### REQUIRED WORK
Using the data beneath this instruction, retype only the lines from the one that contains "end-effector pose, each" down to the one that contains "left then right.", both included, exactly as they appear.

### DATA
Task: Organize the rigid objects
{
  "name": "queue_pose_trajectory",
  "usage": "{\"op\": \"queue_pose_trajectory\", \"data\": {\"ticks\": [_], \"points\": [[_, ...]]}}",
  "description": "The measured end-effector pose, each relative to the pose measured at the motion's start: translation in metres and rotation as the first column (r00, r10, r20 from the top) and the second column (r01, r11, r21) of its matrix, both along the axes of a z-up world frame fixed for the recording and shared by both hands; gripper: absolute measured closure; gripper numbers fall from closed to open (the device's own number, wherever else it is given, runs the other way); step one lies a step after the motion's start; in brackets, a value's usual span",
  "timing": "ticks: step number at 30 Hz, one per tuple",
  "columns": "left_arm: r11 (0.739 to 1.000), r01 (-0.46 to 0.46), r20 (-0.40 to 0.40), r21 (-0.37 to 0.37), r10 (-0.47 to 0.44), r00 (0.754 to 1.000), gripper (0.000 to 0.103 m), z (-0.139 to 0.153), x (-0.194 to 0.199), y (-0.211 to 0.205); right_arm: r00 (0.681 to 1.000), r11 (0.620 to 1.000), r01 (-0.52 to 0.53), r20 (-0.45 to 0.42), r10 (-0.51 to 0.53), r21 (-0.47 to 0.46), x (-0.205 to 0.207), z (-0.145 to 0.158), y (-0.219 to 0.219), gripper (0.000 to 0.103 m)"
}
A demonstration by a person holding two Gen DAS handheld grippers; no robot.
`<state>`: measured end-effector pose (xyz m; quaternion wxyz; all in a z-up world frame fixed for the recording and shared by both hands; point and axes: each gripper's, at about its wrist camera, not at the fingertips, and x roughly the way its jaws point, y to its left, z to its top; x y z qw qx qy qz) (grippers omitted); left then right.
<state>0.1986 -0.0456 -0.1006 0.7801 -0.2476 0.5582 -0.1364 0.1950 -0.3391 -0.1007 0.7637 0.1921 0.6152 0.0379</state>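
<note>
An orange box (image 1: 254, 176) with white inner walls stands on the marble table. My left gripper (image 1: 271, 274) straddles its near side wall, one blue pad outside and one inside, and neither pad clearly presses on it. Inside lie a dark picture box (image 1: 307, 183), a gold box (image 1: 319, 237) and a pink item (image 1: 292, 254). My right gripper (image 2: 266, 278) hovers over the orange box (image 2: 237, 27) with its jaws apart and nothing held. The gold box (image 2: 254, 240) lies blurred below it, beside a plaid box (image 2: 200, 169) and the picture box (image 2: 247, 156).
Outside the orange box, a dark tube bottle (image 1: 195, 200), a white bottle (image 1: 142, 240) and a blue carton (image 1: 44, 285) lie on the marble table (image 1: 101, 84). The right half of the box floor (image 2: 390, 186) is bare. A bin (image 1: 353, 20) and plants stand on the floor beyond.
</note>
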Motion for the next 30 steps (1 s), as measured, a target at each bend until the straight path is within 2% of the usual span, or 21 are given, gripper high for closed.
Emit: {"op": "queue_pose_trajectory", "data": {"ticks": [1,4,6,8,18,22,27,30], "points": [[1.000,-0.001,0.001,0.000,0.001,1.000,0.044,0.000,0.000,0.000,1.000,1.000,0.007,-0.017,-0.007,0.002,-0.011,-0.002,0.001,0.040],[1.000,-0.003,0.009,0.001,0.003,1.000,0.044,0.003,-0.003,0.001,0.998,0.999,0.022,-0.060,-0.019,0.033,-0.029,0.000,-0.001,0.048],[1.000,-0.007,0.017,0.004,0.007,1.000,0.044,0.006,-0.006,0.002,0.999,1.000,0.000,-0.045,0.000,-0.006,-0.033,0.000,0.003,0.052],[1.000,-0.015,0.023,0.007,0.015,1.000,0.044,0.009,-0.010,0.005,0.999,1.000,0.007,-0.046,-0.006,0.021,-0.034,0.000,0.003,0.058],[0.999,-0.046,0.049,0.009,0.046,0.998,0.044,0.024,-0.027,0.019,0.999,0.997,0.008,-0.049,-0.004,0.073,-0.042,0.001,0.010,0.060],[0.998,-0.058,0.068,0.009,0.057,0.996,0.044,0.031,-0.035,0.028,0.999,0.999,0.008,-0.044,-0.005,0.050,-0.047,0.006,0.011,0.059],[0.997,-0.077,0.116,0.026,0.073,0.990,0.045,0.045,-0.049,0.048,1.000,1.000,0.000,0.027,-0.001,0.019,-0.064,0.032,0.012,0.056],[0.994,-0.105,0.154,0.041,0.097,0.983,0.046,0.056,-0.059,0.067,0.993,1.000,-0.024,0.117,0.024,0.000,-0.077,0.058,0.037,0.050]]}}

### RESULT
  "description": "The measured end-effector pose, each relative to the pose measured at the motion's start: translation in metres and rotation as the first column (r00, r10, r20 from the top) and the second column (r01, r11, r21) of its matrix, both along the axes of a z-up world frame fixed for the recording and shared by both hands; gripper: absolute measured closure; gripper numbers fall from closed to open (the device's own number, wherever else it is given, runs the other way); step one lies a step after the motion's start; in brackets, a value's usual span",
  "timing": "ticks: step number at 30 Hz, one per tuple",
  "columns": "left_arm: r11 (0.739 to 1.000), r01 (-0.46 to 0.46), r20 (-0.40 to 0.40), r21 (-0.37 to 0.37), r10 (-0.47 to 0.44), r00 (0.754 to 1.000), gripper (0.000 to 0.103 m), z (-0.139 to 0.153), x (-0.194 to 0.199), y (-0.211 to 0.205); right_arm: r00 (0.681 to 1.000), r11 (0.620 to 1.000), r01 (-0.52 to 0.53), r20 (-0.45 to 0.42), r10 (-0.51 to 0.53), r21 (-0.47 to 0.46), x (-0.205 to 0.207), z (-0.145 to 0.158), y (-0.219 to 0.219), gripper (0.000 to 0.103 m)"
}
A demonstration by a person holding two Gen DAS handheld grippers; no robot.
`<state>`: measured end-effector pose (xyz m; quaternion wxyz; all in a z-up world frame fixed for the recording and shared by both hands; point and axes: each gripper's, at about its wrist camera, not at the fingertips, and x roughly the way its jaws point, y to its left, z to its top; x y z qw qx qy qz) (grippers omitted); left then right.

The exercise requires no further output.